“For a long time I didn’t like who I was, and I hid from the truth. Today, I have no shame of my truth.”
Chris sits tall across the big conference table at DC Central Kitchen’s social enterprise hub in Northeast DC. Just a few minutes before, he was making rounds through the kitchen, greeting his colleagues on the production line and offering pours from the hot coffee he picked up in route that morning. He has an air of confidence, and there’s a reason – Chris has come a long way to get to where he is today.
Breaking the cycle
For most of his life, Chris grappled with the effects of an abusive past. During his teens, he fell into a cyclical pattern of drug-related criminal activities that ultimately landed him a 19-year prison sentence at age 42.

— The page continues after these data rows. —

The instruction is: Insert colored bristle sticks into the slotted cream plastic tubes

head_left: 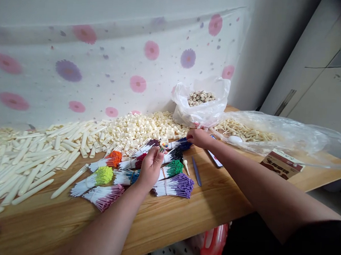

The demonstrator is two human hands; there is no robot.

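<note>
My left hand [152,165] is closed around a small round cream piece with several coloured spots on its top [165,144]; its lower part is hidden by the fingers. Beyond it, my right hand [199,137] has its fingertips pressed together at the dark blue ends of a bundle of thin white sticks [184,144]. Whatever lies in that pinch is too small to make out. Around my left hand lie similar banded bundles: orange [113,159], yellow [103,175], pink [109,198], purple [179,186], green [174,168] and black [177,154].
Long cream tubes [64,141] and slotted cream pieces [142,128] are heaped along the wall. A plastic bag [199,114] of round parts stands behind. Near my right arm lie a blue-grey tool [196,171], a phone [217,159] and a brown box [281,165].
</note>
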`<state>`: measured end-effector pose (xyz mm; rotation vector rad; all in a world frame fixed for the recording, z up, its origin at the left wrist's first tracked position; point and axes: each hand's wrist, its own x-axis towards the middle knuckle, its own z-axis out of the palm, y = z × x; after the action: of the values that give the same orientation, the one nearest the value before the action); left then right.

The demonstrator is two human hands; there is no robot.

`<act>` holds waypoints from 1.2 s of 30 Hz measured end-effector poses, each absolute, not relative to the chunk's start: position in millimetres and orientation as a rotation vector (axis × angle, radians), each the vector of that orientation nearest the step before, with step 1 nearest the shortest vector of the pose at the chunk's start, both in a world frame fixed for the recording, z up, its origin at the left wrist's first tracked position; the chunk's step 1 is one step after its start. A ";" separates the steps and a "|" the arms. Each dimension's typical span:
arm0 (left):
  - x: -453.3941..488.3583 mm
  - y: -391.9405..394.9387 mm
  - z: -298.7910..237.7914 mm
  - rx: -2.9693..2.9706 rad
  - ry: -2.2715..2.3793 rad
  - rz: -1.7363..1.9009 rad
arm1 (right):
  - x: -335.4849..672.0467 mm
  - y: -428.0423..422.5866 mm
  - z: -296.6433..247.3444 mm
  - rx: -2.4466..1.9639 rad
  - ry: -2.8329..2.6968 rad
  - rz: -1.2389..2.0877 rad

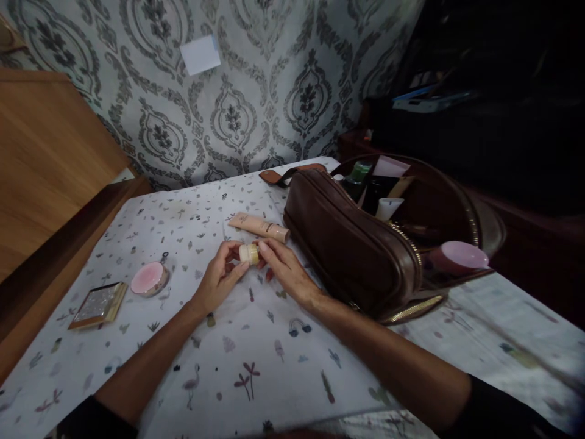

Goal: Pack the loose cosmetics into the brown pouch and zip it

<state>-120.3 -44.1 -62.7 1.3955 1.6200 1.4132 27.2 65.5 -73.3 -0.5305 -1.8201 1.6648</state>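
The left grip [218, 277] is closed around the pale end of a small jar [245, 254], thumb on the near side, and the right grip [287, 268] has its fingers bent in on the yellow end, so the jar is held up between the two. In this dim light I can't fairly tell whether the yellow end is a lid, or whether it is loose.

Farthest left of the grip, a flat gold-edged case [98, 305] lies on the printed cloth [219, 372]; nearer the left grip sits a round pink-topped container [149, 279]. Just beyond the jar lies a peach tube [259, 227]. Right of the right grip, a brown bag [347, 244] stands unzipped, with a white tube [388, 208] inside and, farthest right, a pink round item [459, 255].

The step in hand looks like handling or checking the jar. Any twist would call for the left grip steady on the pale end; any setting-down, for a bare patch left of the bag.
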 end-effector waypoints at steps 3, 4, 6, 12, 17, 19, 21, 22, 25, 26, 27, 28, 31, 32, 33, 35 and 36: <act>-121.3 -43.6 -64.0 1.380 1.612 1.417 | 27.3 64.7 -72.9 -0.477 -1.774 1.717; -121.3 -43.5 -64.1 1.382 1.606 1.419 | 27.0 64.5 -73.3 -0.459 -1.764 1.732; -120.8 -43.5 -63.8 1.395 1.594 1.419 | 26.2 64.7 -74.4 -0.448 -1.766 1.730; -119.7 -45.8 -62.9 1.456 1.621 1.369 | 25.3 66.0 -75.1 -0.535 -1.867 1.566; -121.0 -46.7 -64.0 1.495 1.626 1.344 | 25.4 65.1 -73.4 -0.497 -1.884 1.567; -121.1 -46.5 -64.2 1.500 1.621 1.343 | 25.2 64.9 -73.2 -0.488 -1.884 1.563; -121.0 -46.4 -64.0 1.510 1.620 1.342 | 25.1 64.9 -73.3 -0.496 -1.897 1.545; -120.9 -46.4 -63.9 1.521 1.620 1.336 | 25.2 65.0 -73.4 -0.507 -1.907 1.533; -120.9 -46.8 -63.7 1.556 1.627 1.317 | 25.5 65.5 -74.2 -0.540 -1.934 1.508; -120.9 -47.0 -63.7 1.560 1.630 1.313 | 25.6 65.8 -74.7 -0.546 -1.940 1.506; -120.9 -47.2 -63.8 1.560 1.637 1.311 | 25.6 66.0 -75.2 -0.548 -1.943 1.508; -120.9 -47.3 -63.9 1.559 1.645 1.311 | 25.6 66.3 -75.9 -0.547 -1.945 1.513; -120.8 -47.6 -64.5 1.573 1.664 1.302 | 25.6 66.8 -77.3 -0.544 -1.944 1.533; -120.7 -47.6 -64.7 1.581 1.665 1.301 | 25.6 66.9 -77.4 -0.543 -1.944 1.535; -120.6 -47.6 -64.8 1.589 1.667 1.301 | 25.6 67.0 -77.4 -0.543 -1.944 1.534; -120.4 -47.4 -64.9 1.599 1.670 1.304 | 25.6 67.0 -76.5 -0.546 -1.945 1.529; -120.3 -47.4 -64.8 1.599 1.672 1.304 | 25.6 66.8 -75.8 -0.550 -1.947 1.526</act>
<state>-120.3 -47.4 -64.8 1.5991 1.6716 1.3042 25.6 66.8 -75.8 -0.5497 -1.9472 1.5263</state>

Chris eventually caught a break in 2014. After serving 14 years in prison on good standing, his sentence was shortened and Chris was released early. He says this event completely changed his perspective on life. “My debt to society was paid,” he explains. “There’s no need to punish yourself anymore.”
Like many citizens who have paid their debts, though, Chris quickly ran into challenges as he navigated re-entering society. His initial plan was to start parole back home with his family in Hawaii. Chris’s mother, who worried that he might fall back into old habits and negatively influence her grandchildren, told him not to return home quite yet.
“But I’m going to tell you right now,” Chris says. “That was the best thing that my mom did for me. And it was really hard for her.”
Chris changed course and moved to Hope Village, a halfway house in Washington, DC, just a few hours away from his sister, who lived in Fredericksburg, VA.
The move was serendipitous. During his first week at Hope Village, Chris met a recruitment coordinator from DC Central Kitchen at a job fair on site. “It was such a coincidence,” he says. “Two years prior to my release, my goal was to get some culinary experience. And lo and behold it happened.”
Chris enrolled in DC Central Kitchen’s Culinary Job Training program in 2016. The self-empowerment coursework helped him come to terms with his past, and the culinary training and his internship at The Ritz-Carlton DC gave Chris the culinary know-how he first envisioned years before during incarceration.
“This is good right here”
After graduating from the 14-week training program, Chris was hired on at DC Central Kitchen full-time, working to prepare nutritious meals from scratch for residents at local DC shelters.
Just one year after joining DC Central Kitchen, Chris saved up enough money to take his first vacation to Hawaii to reunite with his family. He mended ties with his mother, whose view of Chris has completely shifted. “She is proud of me now,” he says. “She keeps telling me that.”
Now in his second year on the job, Chris has achieved a new level of self-sufficiency, moving into his own apartment and taking on the additional role of resident manager at the building where he lives.
On his first day in his new apartment, Chris was struck with how far he has come these past few years. “Sitting down in my living room, in my office chair, the whole place hit me,” he says. “All the work I did and actually being there, I thought, ‘this is good right here’.”